Records from a data source:
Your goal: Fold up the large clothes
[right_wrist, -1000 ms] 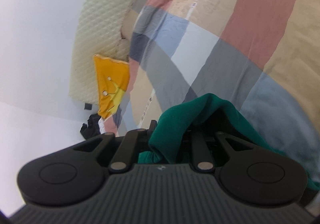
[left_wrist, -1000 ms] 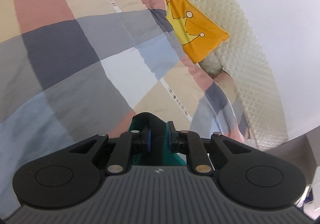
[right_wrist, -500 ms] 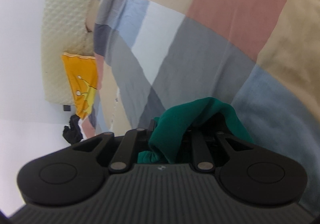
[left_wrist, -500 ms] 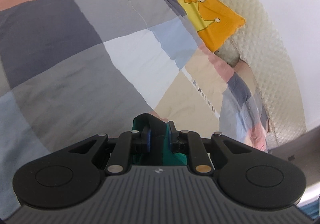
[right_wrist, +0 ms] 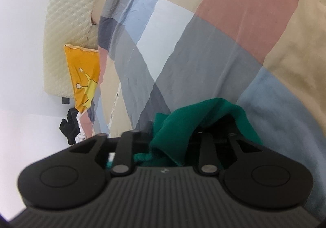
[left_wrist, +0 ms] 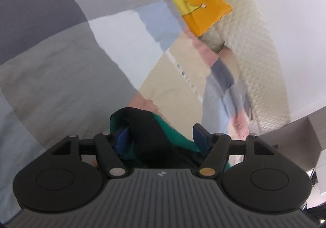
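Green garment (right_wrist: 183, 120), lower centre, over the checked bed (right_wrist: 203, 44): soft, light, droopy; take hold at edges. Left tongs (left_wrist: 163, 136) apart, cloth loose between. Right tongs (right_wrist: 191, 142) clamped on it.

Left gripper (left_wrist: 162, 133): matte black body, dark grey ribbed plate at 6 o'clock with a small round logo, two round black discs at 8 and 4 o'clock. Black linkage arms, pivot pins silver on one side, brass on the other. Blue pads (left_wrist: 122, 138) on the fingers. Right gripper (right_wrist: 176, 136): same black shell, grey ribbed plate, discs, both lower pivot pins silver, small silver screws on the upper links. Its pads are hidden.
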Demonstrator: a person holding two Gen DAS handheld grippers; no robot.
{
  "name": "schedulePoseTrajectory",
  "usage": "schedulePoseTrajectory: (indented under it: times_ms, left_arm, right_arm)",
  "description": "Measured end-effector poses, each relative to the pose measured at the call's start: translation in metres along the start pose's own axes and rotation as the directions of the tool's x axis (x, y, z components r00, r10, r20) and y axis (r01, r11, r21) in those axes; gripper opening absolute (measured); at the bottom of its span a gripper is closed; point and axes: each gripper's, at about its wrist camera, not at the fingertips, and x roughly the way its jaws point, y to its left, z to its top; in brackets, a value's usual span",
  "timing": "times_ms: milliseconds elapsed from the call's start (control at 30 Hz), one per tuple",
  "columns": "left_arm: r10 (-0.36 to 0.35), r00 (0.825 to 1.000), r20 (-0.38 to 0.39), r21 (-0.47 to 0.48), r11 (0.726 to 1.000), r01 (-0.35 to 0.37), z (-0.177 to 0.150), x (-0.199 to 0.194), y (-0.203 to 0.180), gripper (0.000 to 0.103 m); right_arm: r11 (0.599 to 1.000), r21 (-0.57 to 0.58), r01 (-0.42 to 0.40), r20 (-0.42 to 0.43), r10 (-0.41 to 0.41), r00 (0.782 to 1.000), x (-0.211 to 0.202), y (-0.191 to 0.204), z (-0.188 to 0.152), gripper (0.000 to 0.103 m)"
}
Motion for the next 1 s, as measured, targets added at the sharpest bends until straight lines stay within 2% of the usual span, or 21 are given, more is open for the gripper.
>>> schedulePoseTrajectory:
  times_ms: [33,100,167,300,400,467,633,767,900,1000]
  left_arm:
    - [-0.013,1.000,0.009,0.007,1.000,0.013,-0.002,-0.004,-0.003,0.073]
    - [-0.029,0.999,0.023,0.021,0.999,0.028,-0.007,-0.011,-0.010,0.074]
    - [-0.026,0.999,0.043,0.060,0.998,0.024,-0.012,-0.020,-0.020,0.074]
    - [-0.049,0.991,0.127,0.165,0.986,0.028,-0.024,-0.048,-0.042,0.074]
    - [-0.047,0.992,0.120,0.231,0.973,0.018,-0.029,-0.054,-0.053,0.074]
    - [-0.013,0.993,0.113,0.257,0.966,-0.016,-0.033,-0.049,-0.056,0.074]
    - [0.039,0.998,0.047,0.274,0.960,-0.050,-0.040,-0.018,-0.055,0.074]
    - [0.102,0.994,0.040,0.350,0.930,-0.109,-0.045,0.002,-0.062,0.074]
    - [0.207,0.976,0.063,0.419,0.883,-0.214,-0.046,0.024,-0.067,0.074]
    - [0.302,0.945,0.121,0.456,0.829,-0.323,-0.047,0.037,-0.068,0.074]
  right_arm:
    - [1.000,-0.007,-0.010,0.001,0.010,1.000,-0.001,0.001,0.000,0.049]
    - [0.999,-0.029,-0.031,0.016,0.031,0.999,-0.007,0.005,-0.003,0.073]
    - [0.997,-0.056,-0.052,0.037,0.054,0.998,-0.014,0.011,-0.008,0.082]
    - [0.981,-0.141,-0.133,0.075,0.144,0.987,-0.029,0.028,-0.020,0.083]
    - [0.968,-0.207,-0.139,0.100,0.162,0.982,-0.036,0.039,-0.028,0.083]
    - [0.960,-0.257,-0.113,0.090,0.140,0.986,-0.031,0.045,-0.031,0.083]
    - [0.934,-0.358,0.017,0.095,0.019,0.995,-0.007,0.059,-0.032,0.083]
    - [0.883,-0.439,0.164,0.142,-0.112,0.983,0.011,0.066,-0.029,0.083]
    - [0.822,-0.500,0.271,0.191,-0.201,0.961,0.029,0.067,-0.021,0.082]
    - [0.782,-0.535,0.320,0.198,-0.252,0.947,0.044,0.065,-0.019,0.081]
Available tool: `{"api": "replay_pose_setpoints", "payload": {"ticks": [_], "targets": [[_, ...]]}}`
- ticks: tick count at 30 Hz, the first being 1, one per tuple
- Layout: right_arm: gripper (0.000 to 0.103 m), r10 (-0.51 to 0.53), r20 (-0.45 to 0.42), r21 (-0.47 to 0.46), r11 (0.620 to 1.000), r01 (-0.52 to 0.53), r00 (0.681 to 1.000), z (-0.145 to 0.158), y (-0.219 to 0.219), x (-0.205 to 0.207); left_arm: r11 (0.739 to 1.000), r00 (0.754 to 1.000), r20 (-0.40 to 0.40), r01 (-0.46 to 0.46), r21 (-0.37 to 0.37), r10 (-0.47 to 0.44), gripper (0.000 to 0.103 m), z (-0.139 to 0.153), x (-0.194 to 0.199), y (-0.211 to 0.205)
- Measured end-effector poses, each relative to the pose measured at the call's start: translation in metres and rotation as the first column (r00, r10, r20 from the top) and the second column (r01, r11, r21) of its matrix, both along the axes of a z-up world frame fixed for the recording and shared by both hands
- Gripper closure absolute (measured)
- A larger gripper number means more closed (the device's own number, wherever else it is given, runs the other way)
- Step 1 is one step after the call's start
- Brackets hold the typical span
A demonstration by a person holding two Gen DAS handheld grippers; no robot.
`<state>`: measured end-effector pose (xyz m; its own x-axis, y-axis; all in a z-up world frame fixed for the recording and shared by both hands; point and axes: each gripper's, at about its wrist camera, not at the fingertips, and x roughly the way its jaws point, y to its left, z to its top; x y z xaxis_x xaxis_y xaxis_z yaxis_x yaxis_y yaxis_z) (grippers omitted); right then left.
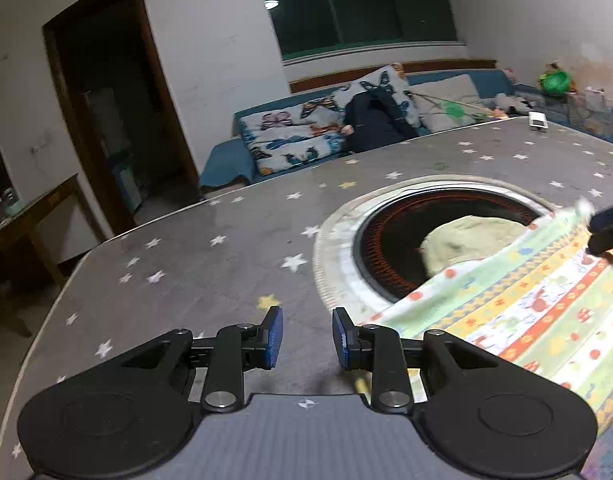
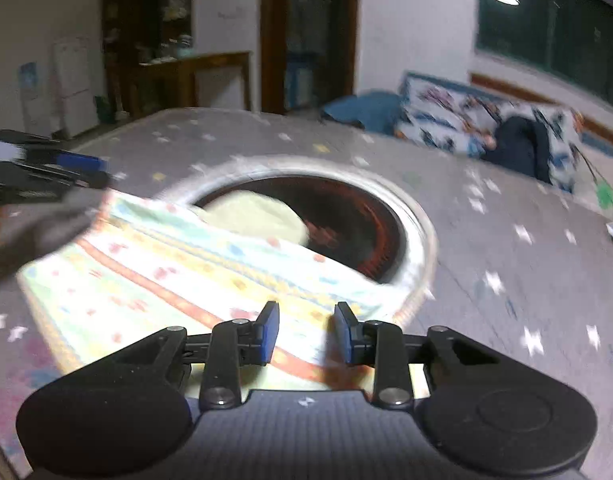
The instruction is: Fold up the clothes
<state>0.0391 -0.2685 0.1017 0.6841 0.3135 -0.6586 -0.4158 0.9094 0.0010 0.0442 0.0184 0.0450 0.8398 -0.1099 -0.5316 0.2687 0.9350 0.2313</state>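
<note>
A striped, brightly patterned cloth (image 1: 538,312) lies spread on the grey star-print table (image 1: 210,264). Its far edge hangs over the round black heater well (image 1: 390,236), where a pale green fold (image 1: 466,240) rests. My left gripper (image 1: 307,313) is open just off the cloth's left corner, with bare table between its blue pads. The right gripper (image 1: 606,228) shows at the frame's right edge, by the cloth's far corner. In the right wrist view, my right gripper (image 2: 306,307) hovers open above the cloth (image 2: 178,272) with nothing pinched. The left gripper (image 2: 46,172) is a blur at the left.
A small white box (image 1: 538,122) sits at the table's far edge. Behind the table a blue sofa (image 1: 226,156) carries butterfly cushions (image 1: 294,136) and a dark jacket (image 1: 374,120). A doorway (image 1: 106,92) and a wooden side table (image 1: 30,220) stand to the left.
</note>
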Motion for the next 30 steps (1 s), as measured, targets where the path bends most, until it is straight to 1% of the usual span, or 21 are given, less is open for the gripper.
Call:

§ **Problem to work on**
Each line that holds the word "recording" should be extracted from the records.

§ **Completed task**
- Measured end-effector poses, each relative to the pose measured at the call's start: translation in metres and rotation as the first column (r00, r10, r20 from the top) and the second column (r01, r11, r21) of its matrix, both along the axes of a z-up world frame fixed for the recording and shared by both hands
`<state>`: measured end-effector pose (xyz m; its own x-axis, y-axis; all in a z-up world frame fixed for the recording and shared by both hands; point and axes: each gripper's, at about its wrist camera, not at the fingertips, and x roughly the way its jaws point, y to its left, z to its top; x y z xaxis_x xaxis_y xaxis_z yaxis_x yaxis_y yaxis_z) (grippers omitted); right then left.

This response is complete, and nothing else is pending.